Al-Jufra, diventata oramai una base aerea russa con ben 14 jet Mig-29 e Sukhou Su-24 presenti (secondo il comando statunitense per l’Africa), rimarrà nelle mani russe e quindi delle forze dell’Esercito nazionale libico (LNA) guidato finora da Haftar.
Un’altra crisi che passa per la Libia è sicuramente quella tra Russia e Stati Uniti, che vede i russi fortemente impegnati sia a livello diplomatico che a militare a sostenere l’LNA ma senza mai perdere i contatti con il governo di Tripoli.
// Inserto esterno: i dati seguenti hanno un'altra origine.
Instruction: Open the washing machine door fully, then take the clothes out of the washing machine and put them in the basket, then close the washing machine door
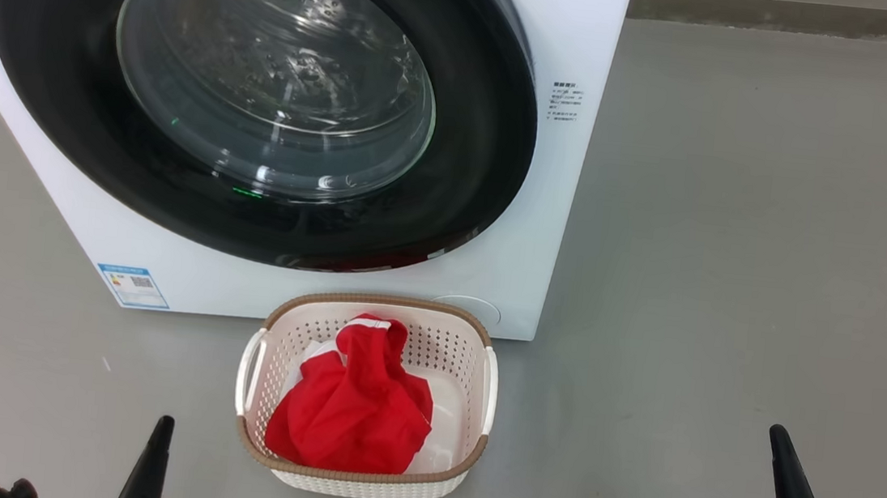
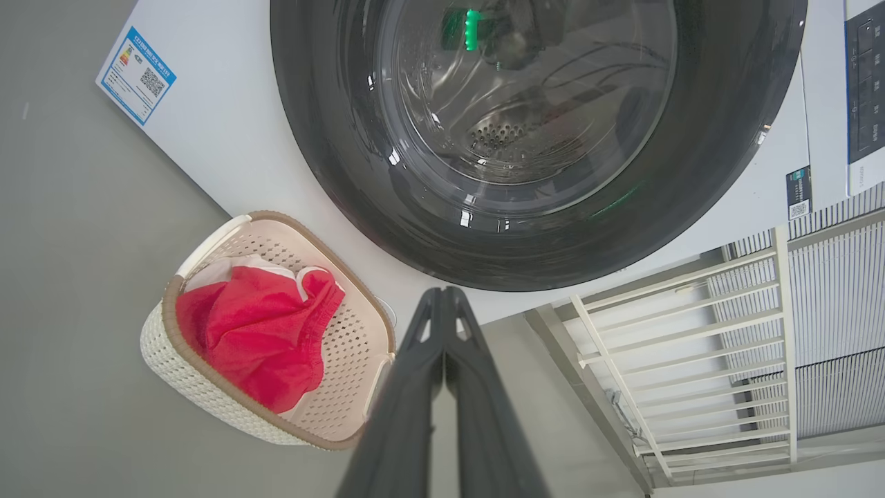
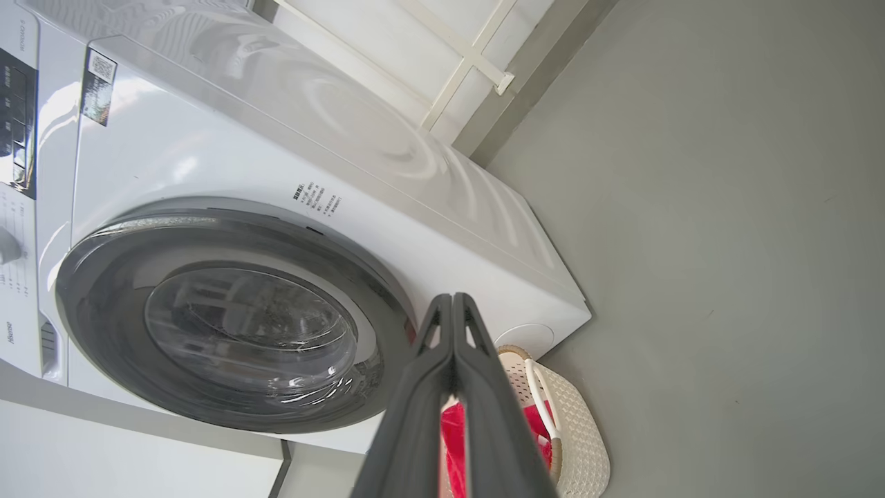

Mosca difficilmente pretenderà che Haftar conservi il suo ruolo ma difenderà l’obiettivo strategico di essere della partita per portare avanti i propri interessi, rafforzando la propria presenza nel Mediterraneo anche con basi militari in Cirenaica, a poche centinaia di chilometri dalla base aerea americana di Sigonella.
La “latitanza” statunitense dalla crisi libica ha favorito il progetto russo e ha permesso a turchi e russi di “spartirsi” di fatto la Libia e anche ora la reazione statunitense che legittima il ruolo turco in Tripolitania non appare molto incisivo nè molto coordinato tra i vari Dipartimenti.
Inizialmente Trump, spinto dagli emiratini e dagli egiziani, aveva di fatto avallato l’offensiva di Haftar tesa a prendere Tripoli, ma la sconfitta dell’LNA in seguito all’intervento turco pone Washington tra due fuochi: da una parte la Turchia, alleato NATO a cui gli USA devono riavvicinarsi dopo una lunga crisi nei rapporti bilaterali, dall’altra emiratini ed egiziani che sono pur sempre alleati di ferro degli americani.
Un equilibrio difficile per l’Amministrazione Trump, pressata dal Pentagono che esprime preoccupazione per la presenza di contractors e cacciabombardieri russi in Cirenaica.
Il terzo motivo di tensioni all’interno della crisi libica è costituito dalle difficili intese tra Russia e Turchia, già emerse nello scenario siriano, caratterizzate dalla volontà reciproca di salvaguardare un rapporto di amicizia e di crescenti relazioni anche militari che cozza però con gli interessi diversi delle due Nazioni.
Erdogan e Putin per ora sembrano i vincitori incontrastati della guerra libica, gli unici realmente in grado di porre fine al conflitto e trovare un accordo che stabilizzi il paese nordafricano.
Ben determinate a non farsi la guerra, né in Siria né in Libia, Russia e punteranno probabilmente a un accordo che “congeli” il conflitto e sancisca le rispettive aree di influenza economica, politica e militare.
Un’intesa basata sulla probabile spartizione di Sirte e al-Jufra permetterebbe di aprire una fase negoziale/politica per stabilizzare la Libia che potrebbe includere l’uscita di scena di un sempre più ingombrante Haftar, sostituendolo forse al tavolo delle trattative con Tripoli con il Presidente del Parlamento di Tobruk, Aghila Saleh, e individuando una road map politica che punti nel medio-lungo periodo all’approvazione della Costituzione e alle elezioni parlamentari e presidenziali.